(Records from a data source)
================

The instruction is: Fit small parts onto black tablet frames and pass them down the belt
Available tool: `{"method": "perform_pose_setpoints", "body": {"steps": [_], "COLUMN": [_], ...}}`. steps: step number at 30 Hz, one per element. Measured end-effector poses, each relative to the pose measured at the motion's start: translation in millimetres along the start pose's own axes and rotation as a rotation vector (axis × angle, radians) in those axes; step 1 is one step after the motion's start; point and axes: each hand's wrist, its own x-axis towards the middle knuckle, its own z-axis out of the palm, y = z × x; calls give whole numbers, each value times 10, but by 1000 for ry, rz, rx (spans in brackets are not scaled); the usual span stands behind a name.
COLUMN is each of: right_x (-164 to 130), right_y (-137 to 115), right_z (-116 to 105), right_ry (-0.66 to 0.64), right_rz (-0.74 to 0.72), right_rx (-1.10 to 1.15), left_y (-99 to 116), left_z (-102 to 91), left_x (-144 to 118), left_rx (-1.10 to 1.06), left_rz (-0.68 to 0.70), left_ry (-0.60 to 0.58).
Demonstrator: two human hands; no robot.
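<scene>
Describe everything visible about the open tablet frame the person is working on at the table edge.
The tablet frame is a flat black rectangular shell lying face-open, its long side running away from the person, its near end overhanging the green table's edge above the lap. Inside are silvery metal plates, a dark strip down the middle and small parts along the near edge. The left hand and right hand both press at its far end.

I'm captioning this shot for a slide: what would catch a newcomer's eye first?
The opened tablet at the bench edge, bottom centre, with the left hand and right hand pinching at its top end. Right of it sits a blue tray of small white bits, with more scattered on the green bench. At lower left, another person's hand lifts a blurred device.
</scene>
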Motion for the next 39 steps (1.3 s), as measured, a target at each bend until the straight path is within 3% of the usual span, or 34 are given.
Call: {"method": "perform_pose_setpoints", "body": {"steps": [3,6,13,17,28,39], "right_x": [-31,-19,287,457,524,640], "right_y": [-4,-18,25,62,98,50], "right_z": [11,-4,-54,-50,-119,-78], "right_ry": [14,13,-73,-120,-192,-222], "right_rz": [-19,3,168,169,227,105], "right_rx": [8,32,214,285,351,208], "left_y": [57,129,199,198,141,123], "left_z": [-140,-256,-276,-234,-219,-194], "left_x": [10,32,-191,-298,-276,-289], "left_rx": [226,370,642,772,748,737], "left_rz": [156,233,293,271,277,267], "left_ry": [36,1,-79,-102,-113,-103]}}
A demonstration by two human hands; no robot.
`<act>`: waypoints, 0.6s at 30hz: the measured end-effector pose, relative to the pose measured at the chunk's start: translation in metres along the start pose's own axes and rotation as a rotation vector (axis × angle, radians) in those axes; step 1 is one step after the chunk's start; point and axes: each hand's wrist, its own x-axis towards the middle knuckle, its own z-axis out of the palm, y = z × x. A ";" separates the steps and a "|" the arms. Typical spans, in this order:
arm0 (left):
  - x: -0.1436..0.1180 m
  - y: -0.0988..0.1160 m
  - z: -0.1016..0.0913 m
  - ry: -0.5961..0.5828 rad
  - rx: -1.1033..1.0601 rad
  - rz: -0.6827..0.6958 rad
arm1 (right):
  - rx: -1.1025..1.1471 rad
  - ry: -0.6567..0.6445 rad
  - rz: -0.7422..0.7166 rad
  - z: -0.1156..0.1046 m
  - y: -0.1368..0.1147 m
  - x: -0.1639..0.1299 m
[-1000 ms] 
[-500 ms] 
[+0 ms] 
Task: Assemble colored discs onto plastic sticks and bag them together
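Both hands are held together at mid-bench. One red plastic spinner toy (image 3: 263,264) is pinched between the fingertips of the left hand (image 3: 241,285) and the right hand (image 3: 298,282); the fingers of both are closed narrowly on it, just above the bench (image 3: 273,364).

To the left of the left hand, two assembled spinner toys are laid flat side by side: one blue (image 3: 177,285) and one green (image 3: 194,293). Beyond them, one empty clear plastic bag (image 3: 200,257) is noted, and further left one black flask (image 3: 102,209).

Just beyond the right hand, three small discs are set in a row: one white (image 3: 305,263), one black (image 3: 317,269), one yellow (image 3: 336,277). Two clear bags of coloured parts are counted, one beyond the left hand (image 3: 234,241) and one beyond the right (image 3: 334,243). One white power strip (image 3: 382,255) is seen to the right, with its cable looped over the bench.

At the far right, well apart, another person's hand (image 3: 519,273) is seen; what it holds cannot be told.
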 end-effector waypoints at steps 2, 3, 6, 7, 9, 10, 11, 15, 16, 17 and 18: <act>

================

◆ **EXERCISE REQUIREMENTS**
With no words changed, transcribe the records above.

◆ **RESULT OF THIS TASK**
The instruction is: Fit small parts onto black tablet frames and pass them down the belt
Available tool: `{"method": "perform_pose_setpoints", "body": {"steps": [_], "COLUMN": [_], ...}}`. steps: step number at 30 Hz, one per element. Measured end-effector poses, each relative to the pose measured at the motion's start: translation in millimetres along the start pose's own axes and rotation as a rotation vector (axis × angle, radians) in those axes; step 1 is one step after the motion's start; point and axes: each hand's wrist, its own x-axis towards the middle knuckle, its own z-axis out of the palm, y = z × x; calls give whole numbers, each value times 10, but by 1000 for ry, rz, rx (spans in brackets are not scaled); the usual span stands behind a name.
COLUMN is each of: right_x (-164 to 130), right_y (-137 to 115), right_z (-116 to 105), right_ry (-0.66 to 0.64), right_rz (-0.74 to 0.72), right_rx (-1.10 to 1.15), left_y (-99 to 116), left_z (-102 to 91), left_x (-144 to 118), left_rx (-1.10 to 1.06), left_rz (-0.68 to 0.70), left_ry (-0.60 to 0.58).
Demonstrator: two human hands; no robot.
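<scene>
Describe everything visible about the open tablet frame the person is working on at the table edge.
The tablet frame is a flat black rectangular shell lying face-open, its long side running away from the person, its near end overhanging the green table's edge above the lap. Inside are silvery metal plates, a dark strip down the middle and small parts along the near edge. The left hand and right hand both press at its far end.

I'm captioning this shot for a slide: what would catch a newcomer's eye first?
The opened tablet at the bench edge, bottom centre, with the left hand and right hand pinching at its top end. Right of it sits a blue tray of small white bits, with more scattered on the green bench. At lower left, another person's hand lifts a blurred device.
</scene>
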Motion for the next 39 steps (1.3 s), as measured, a target at each bend until the straight path is within 3% of the usual span, or 34 are given.
Call: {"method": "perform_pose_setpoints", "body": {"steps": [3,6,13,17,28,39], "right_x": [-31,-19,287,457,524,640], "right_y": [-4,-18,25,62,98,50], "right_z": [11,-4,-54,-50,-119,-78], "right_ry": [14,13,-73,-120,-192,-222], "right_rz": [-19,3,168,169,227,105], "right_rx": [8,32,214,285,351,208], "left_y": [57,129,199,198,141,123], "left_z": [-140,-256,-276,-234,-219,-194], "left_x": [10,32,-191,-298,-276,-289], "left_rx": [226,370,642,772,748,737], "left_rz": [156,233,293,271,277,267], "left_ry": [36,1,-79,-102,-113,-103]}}
A demonstration by two human hands; no robot.
`<act>`: waypoints, 0.6s at 30hz: the measured end-effector pose, relative to the pose measured at the chunk's start: translation in metres along the start pose's own axes and rotation as a rotation vector (axis × angle, radians) in those axes; step 1 is one step after the chunk's start; point and axes: each hand's wrist, its own x-axis towards the middle knuckle, its own z-axis out of the palm, y = z × x. A ";" separates the steps and a "|" the arms. Typical spans, in this order:
arm0 (left):
  - x: -0.1436..0.1180 m
  - y: -0.0988..0.1160 m
  - z: -0.1016..0.0913 m
  - ry: -0.5961..0.5828 rad
  - rx: -1.1033..1.0601 rad
  - rz: -0.6827..0.6958 rad
arm1 (right):
  - rx: -1.1025..1.1471 rad
  - ry: -0.6567..0.6445 rad
  - rz: -0.7422..0.7166 rad
  - z: -0.1156..0.1046 m
  - y: -0.1368..0.1147 m
  - x: -0.1639..0.1299 m
[-1000 ms] 
[-500 ms] 
[+0 ms] 
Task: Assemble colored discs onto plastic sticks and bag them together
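Both hands are held together at mid-bench. One red plastic spinner toy (image 3: 263,264) is pinched between the fingertips of the left hand (image 3: 241,285) and the right hand (image 3: 298,282); the fingers of both are closed narrowly on it, just above the bench (image 3: 273,364).

To the left of the left hand, two assembled spinner toys are laid flat side by side: one blue (image 3: 177,285) and one green (image 3: 194,293). Beyond them, one empty clear plastic bag (image 3: 200,257) is noted, and further left one black flask (image 3: 102,209).

Just beyond the right hand, three small discs are set in a row: one white (image 3: 305,263), one black (image 3: 317,269), one yellow (image 3: 336,277). Two clear bags of coloured parts are counted, one beyond the left hand (image 3: 234,241) and one beyond the right (image 3: 334,243). One white power strip (image 3: 382,255) is seen to the right, with its cable looped over the bench.

At the far right, well apart, another person's hand (image 3: 519,273) is seen; what it holds cannot be told.
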 end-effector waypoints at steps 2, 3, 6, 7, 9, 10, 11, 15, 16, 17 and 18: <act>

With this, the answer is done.